* [What to produce]: The data is to be repeated exactly, with the images removed.

Segment Start: Raw data

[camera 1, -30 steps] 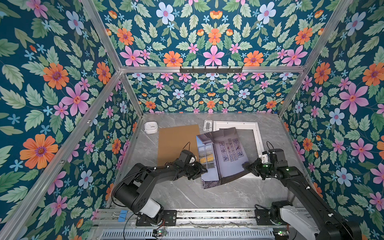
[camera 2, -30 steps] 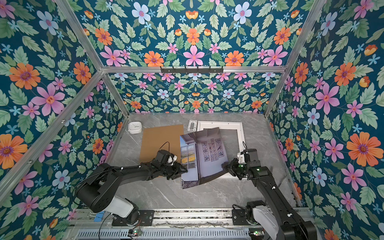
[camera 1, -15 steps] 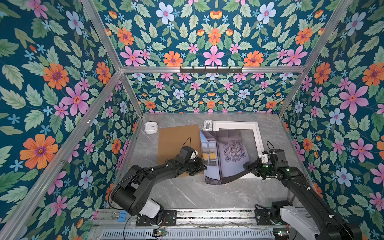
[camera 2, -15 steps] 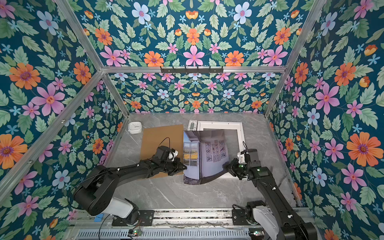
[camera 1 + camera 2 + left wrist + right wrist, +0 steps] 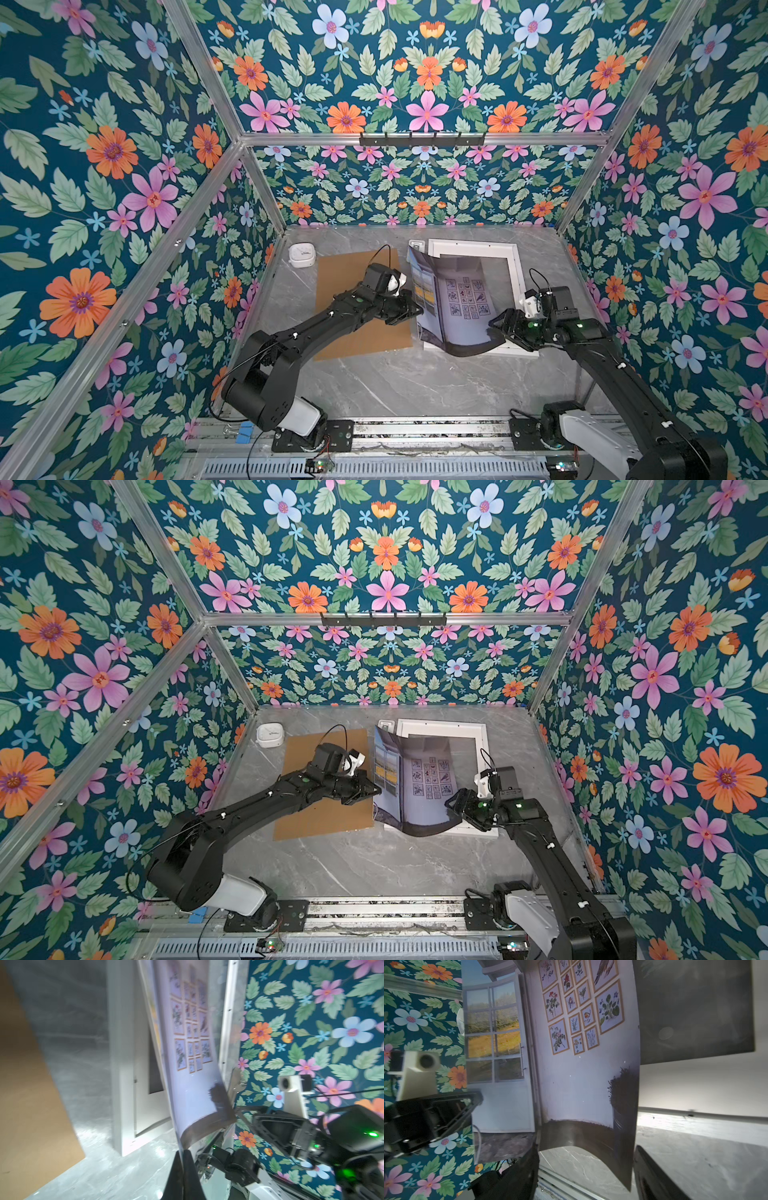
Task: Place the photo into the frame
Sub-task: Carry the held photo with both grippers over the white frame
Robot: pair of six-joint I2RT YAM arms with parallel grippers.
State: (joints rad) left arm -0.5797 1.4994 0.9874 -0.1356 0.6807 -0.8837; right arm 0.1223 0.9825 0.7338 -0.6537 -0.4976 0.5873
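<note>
Here, in a top view: my left claw (image 5: pixel 417 311) pinches the photo (image 5: pixel 457 299), which is bowed over the frame (image 5: pixel 516 266) on the tabletop (image 5: pixel 395 386). L wrist view: the claw is clamped on the photo's edge. R wrist view: my right claw (image 5: pixel 586 1151) gapes, with the photo's corner loose between the jaws. Risk: w/ a one-sided hold, the sheet may flop or crease.

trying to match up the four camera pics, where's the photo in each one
In a top view: the photo bows over the frame, just right of the picture's centre.
In a top view: same spot over the frame, near the centre.
Left wrist: a steep sheet through the middle.
Right wrist: fills the middle, printed side facing.
Shared landmark: its grid of small pictures.
</note>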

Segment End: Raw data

* [Solution to this problem]:
[camera 1, -30 steps] 
[camera 2, -30 steps] 
[camera 1, -15 steps] 
[camera 2, -15 steps] 
[camera 1 + camera 2 + left wrist + right wrist, +0 steps] 
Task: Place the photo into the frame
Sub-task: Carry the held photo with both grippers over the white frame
Robot: pair of six-joint I2RT YAM arms with parallel grippers.
State: (joints rad) left arm -0.5797 1.4994 0.9874 -0.1356 0.6807 -0.8837; right arm 0.1223 0.9825 0.7338 -0.6537 -0.4976 0.5873
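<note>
Here, in a top view: my left claw (image 5: pixel 417 311) pinches the photo (image 5: pixel 457 299), which is bowed over the frame (image 5: pixel 516 266) on the tabletop (image 5: pixel 395 386). L wrist view: the claw is clamped on the photo's edge. R wrist view: my right claw (image 5: pixel 586 1151) gapes, with the photo's corner loose between the jaws. Risk: w/ a one-sided hold, the sheet may flop or crease.

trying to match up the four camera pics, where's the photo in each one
In a top view: the photo bows over the frame, just right of the picture's centre.
In a top view: same spot over the frame, near the centre.
Left wrist: a steep sheet through the middle.
Right wrist: fills the middle, printed side facing.
Shared landmark: its grid of small pictures.
</note>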

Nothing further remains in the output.